Wednesday, November 9, 2011

You Begin

You begin this way:
this is your hand,
this is your eye,
this is a fish, blue and flat
on the paper, almost
the shape of an eye
This is your mouth, this is an O
or a moon, whichever
you like. This is yellow.

Outside the window
is the rain, green
because it is summer, and beyond that
the trees and then the world,
which is round and has only
the colors of these nine crayons.

This is the world, which is fuller
and more difficult to learn than I have said.
You are right to smudge it that way
with the red and then
the orange: the world burns.

Once you have learned these words
you will learn that there are more
words than you can ever learn.
The word hand floats above your hand
like a small cloud over a lake.
The word hand anchors
your hand to this table
your hand is a warm stone
I hold between two words.

This is your hand, these are my hands, this is the world,
which is round but not flat and has more colors
than we can see.
It begins, it has an end,
this is what you will
come back to, this is your hand.

--Margaret Atwood

"Margaret Eleanor Atwood, CC, OOnt, FRSC (born November 18, 1939) is a Canadian poet, novelist, literary critic, essayist, and environmental activist.

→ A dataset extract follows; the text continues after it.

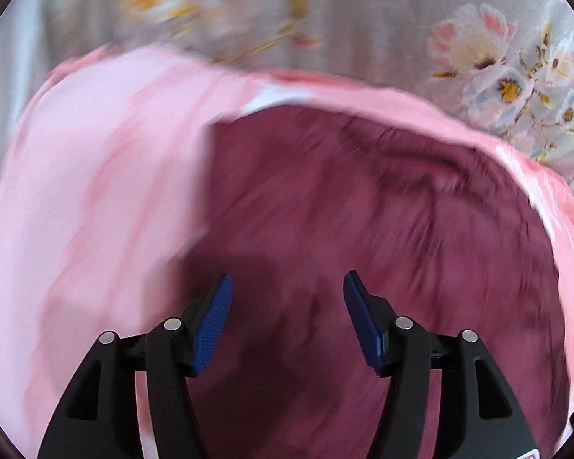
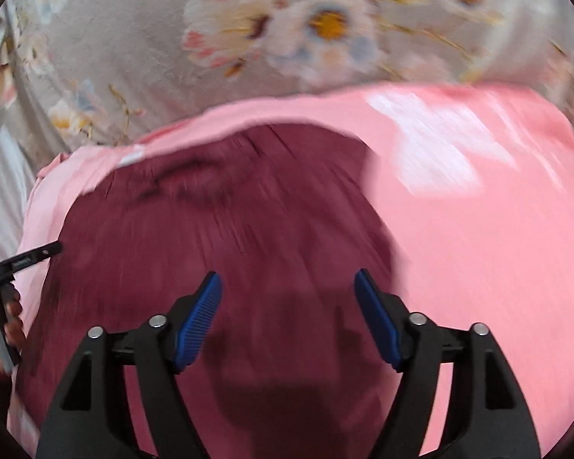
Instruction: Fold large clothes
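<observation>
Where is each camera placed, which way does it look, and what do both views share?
Left wrist: sits behind the open left gripper, looks down on the maroon garment and pink cloth.
Right wrist: sits behind the open right gripper, looks down likewise; a hand shows at its left edge.
Shared: both garments and the floral bedsheet. Nothing lies between either gripper's jaws.

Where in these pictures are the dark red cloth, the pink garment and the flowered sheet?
dark red cloth (image 1: 363,210): left wrist view, on its blurred middle.
pink garment (image 2: 497,248): right wrist view, on the plain pink stretch right of the dark red cloth.
flowered sheet (image 2: 134,57): right wrist view, on grey ground beside a printed flower.
</observation>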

She is among the most-honoured authors of fiction in recent history; she is a winner of the Arthur C. Clarke Award and Prince of Asturias award for Literature, has been shortlisted for the Booker Prize five times, winning once, and has been a finalist for the Governor General's Award seven times, winning twice.
While she is best known for her work as a novelist, she is also a poet, having published 15 books of poetry to date.[1][2] Many of her poems have been inspired by myths and fairy tales, which have been interests of hers from an early age.[3] Atwood has published short stories in Tamarack Review, Alphabet, Harper's, CBC Anthology, Ms., Saturday Night, and many other magazines. She has also published four collections of stories and three collections of unclassifiable short prose works."

http://en.wikipedia.org/wiki/Margaret_Atwood

4 comments:

Anonymous said...

I'm quite sure the poem is very profound..but it is also very confusing. Kinda like trying to describe to a blind man the color yellow.

OrbsCorbs said...

Good analogy, logjam.

I'm much more in love with the sound and rhythms of poetry than the meaning.

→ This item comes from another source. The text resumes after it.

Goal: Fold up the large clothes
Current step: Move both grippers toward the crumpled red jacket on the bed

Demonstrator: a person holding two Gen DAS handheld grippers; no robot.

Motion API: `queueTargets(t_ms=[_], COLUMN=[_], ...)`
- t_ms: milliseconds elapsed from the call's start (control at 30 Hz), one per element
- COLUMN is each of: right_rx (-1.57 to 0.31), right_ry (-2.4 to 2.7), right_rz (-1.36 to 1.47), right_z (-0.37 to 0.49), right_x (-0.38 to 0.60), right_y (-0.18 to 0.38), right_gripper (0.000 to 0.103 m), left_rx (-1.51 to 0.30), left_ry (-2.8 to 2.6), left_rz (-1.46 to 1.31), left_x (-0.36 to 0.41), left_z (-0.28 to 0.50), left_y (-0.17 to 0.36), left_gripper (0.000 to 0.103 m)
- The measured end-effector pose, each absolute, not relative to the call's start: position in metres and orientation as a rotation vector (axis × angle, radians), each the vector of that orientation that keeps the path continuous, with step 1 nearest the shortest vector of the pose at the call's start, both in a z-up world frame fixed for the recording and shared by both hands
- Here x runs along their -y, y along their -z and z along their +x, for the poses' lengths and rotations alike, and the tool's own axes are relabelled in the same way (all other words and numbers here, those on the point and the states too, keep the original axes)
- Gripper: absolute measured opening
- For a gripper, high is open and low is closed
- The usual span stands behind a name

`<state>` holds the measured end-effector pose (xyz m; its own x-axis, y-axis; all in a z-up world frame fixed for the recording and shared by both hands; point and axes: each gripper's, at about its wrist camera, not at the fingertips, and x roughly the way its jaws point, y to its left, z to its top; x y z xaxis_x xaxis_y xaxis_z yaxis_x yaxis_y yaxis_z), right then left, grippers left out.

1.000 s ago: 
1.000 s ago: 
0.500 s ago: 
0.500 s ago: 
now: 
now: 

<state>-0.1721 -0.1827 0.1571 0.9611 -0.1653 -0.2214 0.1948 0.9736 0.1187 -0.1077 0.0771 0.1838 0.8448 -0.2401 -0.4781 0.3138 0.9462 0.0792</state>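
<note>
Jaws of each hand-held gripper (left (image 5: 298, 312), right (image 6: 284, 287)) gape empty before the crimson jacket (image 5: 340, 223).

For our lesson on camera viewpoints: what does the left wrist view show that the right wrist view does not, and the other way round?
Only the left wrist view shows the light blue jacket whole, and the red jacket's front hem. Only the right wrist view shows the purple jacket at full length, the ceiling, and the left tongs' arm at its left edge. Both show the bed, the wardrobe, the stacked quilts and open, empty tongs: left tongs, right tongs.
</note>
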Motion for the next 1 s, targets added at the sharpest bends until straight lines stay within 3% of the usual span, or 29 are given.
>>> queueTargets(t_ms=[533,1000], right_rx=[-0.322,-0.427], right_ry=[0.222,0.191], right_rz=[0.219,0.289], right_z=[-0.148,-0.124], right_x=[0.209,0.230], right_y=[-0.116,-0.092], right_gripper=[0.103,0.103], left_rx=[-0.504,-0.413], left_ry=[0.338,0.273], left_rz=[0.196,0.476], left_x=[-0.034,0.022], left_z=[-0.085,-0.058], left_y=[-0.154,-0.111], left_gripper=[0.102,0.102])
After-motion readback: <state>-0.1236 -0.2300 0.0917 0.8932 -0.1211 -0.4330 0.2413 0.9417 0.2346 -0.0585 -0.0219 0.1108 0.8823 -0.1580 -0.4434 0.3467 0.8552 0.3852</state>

"The word hand floats above your hand
like a small cloud over a lake.
The word hand anchors
your hand to this table
your hand is a warm stone
I hold between two words."

I don't know that I can make "sense" of that. I looked at a number of her poems and a few of them seemed to suddenly jump the tracks. To what effect, I'm not sure.

I picked this poem for its sound and meter, and the way it starts and ends at the same place, kind of like life, kind of like the round world. It brought back memories of early childhood, of learning, of going from lesson to lesson, learning about life.

sylvia said...

lovely.

kkdither said...

I liked the meter as well. I also like the profoundness. I'm sure I don't "get" it all, but what I think I do, I like.

I had a class on poetry. I remember sitting amid maybe, 100 kids. The teacher would read a poem, then ask the meaning of a verse. Someone would raise their hand. I remember thinking, wtf, where did they get *that* from? lol.